A presença da avó no negócio, mesmo em outra função, mantém viva a origem da marca. A sabedoria de Rosalina segue moldando cada lote produzido, mesmo quando não é ela quem mexe a panela.
Sabores e parcerias
As geleias seguem a mesma filosofia desde o início: sem conservantes químicos, com 60% menos açúcar e foco no sabor da fruta. A proposta é simples e perceptível já no primeiro olhar, com cores vivas e textura que mantém pedaços naturais. “Nós trabalhamos com o que consumimos em casa. A maioria dos sabores nasceu dessa memória”. O cardápio, que começou com receitas tradicionais, hoje equilibra com o experimental. Há sabores clássicos, como o figo e a goiaba, mas também há variações como abacaxi com pimenta e laranja com gengibre.

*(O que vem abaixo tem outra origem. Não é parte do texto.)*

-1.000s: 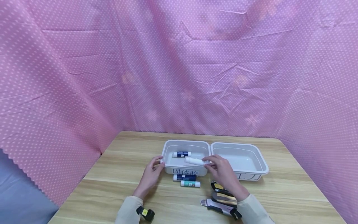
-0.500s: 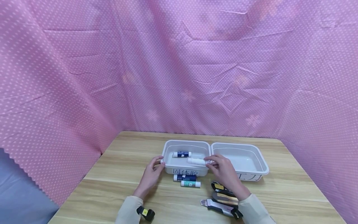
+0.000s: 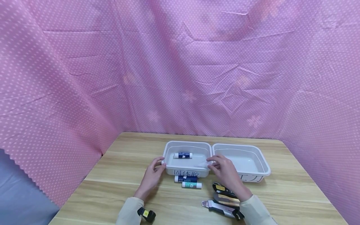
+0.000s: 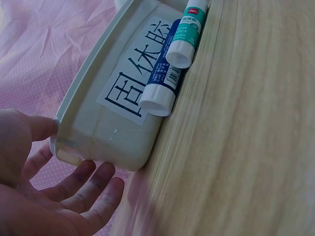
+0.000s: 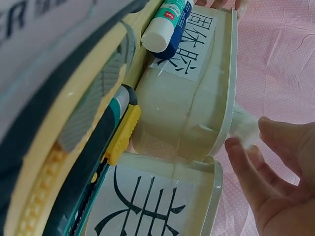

Nos últimos anos, a marca passou a firmar parcerias com produtores locais e pequenos empreendedores, “As frutas vermelhas vêm de produtores orgânicos da serra. A bergamota, buscamos produtores perto do Lami. Nosso café vem de Minas por um rapaz que mora na serra”. Para Aline, apoiar pequenos comércios é parte da identidade do negócio. “Se os pequenos se ajudarem, um dia todos ficamos grandes”.

Movimento na loja
Durante a semana, o movimento é maior por causa de uma escola próxima. Aos finais de semana, o fluxo diminui, e Aline encontrou uma solução criativa: eventos de manualidades. “Tem crochê, bordado, pintura em caneca, e funciona muito. As pessoas querem esse retorno ao artesanal”, afirma.
A clientela é majoritariamente feminina, entre 40 e 60 anos, e pessoas mais idosas que se identificam com a história da avó. Porém, Aline busca alcançar outros públicos: mães que desejam fazer introdução alimentar aos seus filhos ou reduzir seus consumos de açúcar, pessoas interessadas em produtos menos industrializados e um público fit que procura opções mais naturais. As geleias zero açúcar da marca são feitas só com fruta, servindo bem quem quer diminuir a ingestão de açúcar.
Futuro da marca
O plano para os próximos anos é crescer, mas com limites claros. Ao contrário do que costuma ocorrer com marcas que recebem prêmios, a prioridade dela é a expansão, mas sem diluir a essência artesanal que tornou o produto reconhecível. “Não me imagino virando uma super fábrica de geleia”, afirma Aline. “Nosso processo é artesanal. Quero entrar em algumas redes, alcançar mais pessoas, mas sem perder a essência. O que nos diferencia é essa mão artesanal”.
Ao sair, o moço da entrada já não está mais lá. Mas, depois da visita, sua frase faz ainda mais sentido. De fato, ali só tem coisa boa.